ABD Dışişleri Bakanlığı, her yıl açıkladığı terörizm ülkeler raporunun 2019'a ait versiyonunu yayımladı.
DEAŞ ile mücadeleye geniş yer ayrılan raporda, ABD ve ortaklarının, uluslararası terör örgütü DEAŞ'ın yenilmesi ve yok edilmesinde büyük rol oynadığı vurgulandı.
Bununla beraber raporda, Suriye ve Irak'da kalıcı bir hezimete uğratılan DAEŞ'in artık belli bölgelerde hakimiyet sağlamak yerine dünyanın çeşitli bölgelerinde saldırılar düzenleyen global bir terör ağına dönüşmeye başladığı ifade edildi.
Ayrıca ABD'nin Irak ve Suriye'de ele geçirilen DEAŞ militanlarının ait oldukları ülkelere yargılanmak üzere gönderilmesi konusunda yoğun çaba sarfettiği vurgulanırken, özellikle Avrupa ülkelerine, vatandaşı olan örgüt üyelerini geri almaları ve yargılamaları çağrısında bulunuldu.
Diğer yandan raporda, ABD'nin El Kaide ve ilişkili grupların etkisiz hale getirilmesi için yaptığı çalışmalara 2019 yılında da devam ettiği belirtilirken, El Kaide'nin özellikle Usame bin Ladin'in oğlu Hamza bin Ladin'in öldürülmesiyle ciddi bir gerileme yaşadığı ileri sürüldü.
Buna rağmen örgütün özellikle Afrika ve Orta Doğu'da terör faaliyetlerine hala devam ettiği kaydedilirken, Afrika'da yoğunluk gösteren Eş-Şebab ve Suriye'de bulunan Tahrir el-Şam ile El Nusra için ise "tehlikeli terörist gruplar" tanımlaması yapıldı.
TÜRKİYE BÖLÜMÜ
Raporun Türkiye bölümünde, Türkiye'nin içeride terör örgütü PKK, dışarıda da terör örgütü DAEŞ ile mücadele ettiği vurgulanırken, özellikle DAEŞ'e karşı verilen mücadelede aktif rol oynadığı belirtildi.

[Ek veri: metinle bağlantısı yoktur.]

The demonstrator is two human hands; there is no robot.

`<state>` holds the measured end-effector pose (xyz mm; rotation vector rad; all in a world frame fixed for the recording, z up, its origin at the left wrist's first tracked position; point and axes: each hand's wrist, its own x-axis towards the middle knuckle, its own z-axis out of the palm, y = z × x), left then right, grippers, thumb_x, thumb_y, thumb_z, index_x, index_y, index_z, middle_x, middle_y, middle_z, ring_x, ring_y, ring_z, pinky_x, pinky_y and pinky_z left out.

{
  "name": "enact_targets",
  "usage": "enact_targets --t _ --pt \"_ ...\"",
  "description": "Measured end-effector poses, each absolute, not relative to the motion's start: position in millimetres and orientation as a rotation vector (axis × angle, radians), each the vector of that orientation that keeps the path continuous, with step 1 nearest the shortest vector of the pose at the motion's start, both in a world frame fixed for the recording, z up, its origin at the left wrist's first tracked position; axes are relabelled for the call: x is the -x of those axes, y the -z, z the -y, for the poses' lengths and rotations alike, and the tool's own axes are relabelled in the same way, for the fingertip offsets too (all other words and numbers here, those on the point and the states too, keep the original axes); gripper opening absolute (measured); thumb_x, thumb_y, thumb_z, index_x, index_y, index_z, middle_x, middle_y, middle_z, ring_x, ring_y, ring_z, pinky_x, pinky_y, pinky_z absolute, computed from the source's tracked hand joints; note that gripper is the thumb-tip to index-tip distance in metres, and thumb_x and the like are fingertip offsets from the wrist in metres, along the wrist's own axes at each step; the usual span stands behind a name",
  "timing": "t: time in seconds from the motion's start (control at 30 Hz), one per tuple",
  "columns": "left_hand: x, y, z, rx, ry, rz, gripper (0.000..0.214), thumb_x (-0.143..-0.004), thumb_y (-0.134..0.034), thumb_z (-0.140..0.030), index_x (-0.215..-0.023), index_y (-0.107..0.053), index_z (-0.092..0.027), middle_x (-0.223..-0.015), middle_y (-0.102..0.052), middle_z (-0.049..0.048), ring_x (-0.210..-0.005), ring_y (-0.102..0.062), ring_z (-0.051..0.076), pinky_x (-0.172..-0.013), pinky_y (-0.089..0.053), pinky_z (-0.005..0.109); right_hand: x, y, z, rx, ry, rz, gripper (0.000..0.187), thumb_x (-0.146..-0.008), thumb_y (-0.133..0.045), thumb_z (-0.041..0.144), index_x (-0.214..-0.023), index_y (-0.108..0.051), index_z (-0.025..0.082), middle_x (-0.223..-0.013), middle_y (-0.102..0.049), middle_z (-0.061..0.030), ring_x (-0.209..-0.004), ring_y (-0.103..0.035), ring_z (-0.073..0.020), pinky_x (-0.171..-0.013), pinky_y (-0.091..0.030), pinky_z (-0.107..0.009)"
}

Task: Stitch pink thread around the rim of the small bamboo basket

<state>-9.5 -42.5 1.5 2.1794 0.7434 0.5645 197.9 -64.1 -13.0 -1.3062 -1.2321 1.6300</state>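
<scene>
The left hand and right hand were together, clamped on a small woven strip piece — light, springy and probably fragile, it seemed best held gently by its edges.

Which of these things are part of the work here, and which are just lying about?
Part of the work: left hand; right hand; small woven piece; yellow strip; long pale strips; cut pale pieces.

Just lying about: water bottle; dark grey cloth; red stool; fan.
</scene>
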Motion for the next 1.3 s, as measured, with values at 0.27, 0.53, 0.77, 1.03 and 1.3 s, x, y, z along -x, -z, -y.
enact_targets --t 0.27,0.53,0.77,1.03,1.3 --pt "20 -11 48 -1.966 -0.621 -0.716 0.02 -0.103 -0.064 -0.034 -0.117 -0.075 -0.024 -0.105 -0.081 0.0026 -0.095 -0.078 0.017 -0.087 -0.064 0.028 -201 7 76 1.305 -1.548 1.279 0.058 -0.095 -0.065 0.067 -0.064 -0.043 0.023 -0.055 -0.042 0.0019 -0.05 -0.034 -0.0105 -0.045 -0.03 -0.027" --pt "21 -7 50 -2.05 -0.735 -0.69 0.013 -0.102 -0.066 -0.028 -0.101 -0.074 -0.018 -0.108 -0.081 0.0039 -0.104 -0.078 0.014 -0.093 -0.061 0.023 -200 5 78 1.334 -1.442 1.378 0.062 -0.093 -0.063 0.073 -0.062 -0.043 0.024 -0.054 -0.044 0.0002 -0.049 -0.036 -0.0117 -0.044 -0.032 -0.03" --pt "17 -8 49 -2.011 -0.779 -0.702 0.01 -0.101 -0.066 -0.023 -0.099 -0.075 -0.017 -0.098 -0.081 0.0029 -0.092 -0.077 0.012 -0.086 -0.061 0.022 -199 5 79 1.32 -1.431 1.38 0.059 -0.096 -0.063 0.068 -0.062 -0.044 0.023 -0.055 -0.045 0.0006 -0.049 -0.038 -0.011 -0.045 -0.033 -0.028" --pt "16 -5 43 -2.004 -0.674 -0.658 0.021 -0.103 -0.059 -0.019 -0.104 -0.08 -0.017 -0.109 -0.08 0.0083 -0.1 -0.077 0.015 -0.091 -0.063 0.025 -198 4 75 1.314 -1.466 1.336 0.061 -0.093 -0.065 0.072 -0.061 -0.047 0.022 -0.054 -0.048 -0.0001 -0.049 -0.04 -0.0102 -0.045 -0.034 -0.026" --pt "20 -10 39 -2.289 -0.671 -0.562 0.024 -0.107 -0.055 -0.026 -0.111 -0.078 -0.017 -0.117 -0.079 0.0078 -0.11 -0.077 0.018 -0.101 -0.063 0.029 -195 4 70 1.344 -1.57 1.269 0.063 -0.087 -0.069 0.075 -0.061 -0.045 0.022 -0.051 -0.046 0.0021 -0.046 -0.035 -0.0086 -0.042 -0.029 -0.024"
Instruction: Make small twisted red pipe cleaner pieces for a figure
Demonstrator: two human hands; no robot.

Diğer yandan PKK ve YPG'nin Türkiye sınırları içinde çeşitli terör eylemleri gerçekleştirdiği kaydedilen raporda, son 2 raporda yer verilmeyen "Türkiye'nin YPG'yi PKK'nın uzantısı olarak gördüğü" ibaresine bu kez yer verilmesi dikkati çekti.
Raporun Fetullahçı Terör Örgütü'ne (FETÖ) değinilen kısmında ise Türkiye'nin FETÖ'yü "terör örgütü" olarak tanımladığı ve bu kapsamda yurt içinde ve yurt dışında yoğun tutuklamalar gerçekleştirdiği belirtilirken, örgütün ABD'nin terör örgütleri listesinde olmadığına vurgu yapıldı.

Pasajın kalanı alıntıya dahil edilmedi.